The last issue, which took a week to debug, was that the IOMMU has a particular idea about how page tables must be laid out.
IOMMUs provide memory management for memory accesses coming from peripheral devices, like USB or ethernet controllers. Without them, these devices are capable of accessing all parts of memory, and even write everywhere. Obviously that’s a bad thing if you’re aiming for security.
They’re a standard capability of server chipsets (SPARC, PowerPC and the like) and spread to the x86 architecture in the last couple of years.

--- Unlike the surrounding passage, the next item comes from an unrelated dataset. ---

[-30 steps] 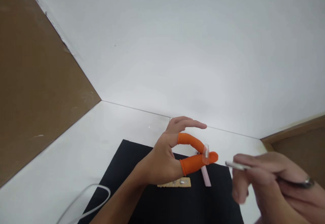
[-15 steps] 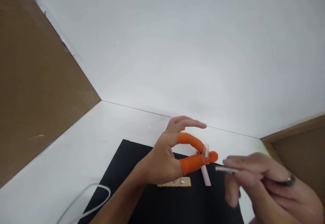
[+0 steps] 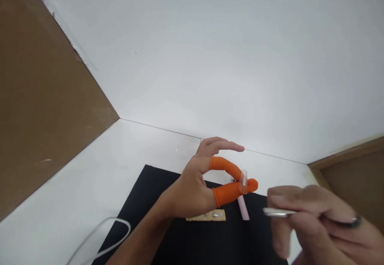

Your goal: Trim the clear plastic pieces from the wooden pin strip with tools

For them to work, they typically get a map that assigns a page table to each device, like the one that exists for every process in an operating system to assign memory to processes and control what they can do with each part of it. The page table is a multi-level data structure that closes in on specific virtual memory regions (as seen by processes or devices) and maps them to physical memory.
Originally, Intel designed their IOMMU’s tables so that they’re compatible with the tables used for processes. Their specification claims in Section 9.8 that “SL-PTE” (the last level in the page table) has a number of bits that are ignored by the chipset if certain features aren’t supported (like on the Ivy Bridge chipset this code has to run on). But setting these bits ends in the chipset blocking the request (and reporting a failure).
So when implementing VT-d do the fault reporting first (no matter how bare the report is) and make sure that you keep the page tables clean, including the parts that the specification claim are “ignored” or “available” - even if that means that you’ll start building separate page tables early.
Also don’t assume that the IOMMU supports pages larger than 4KB, or 48bit addressing - Ivy Bridge supports neither.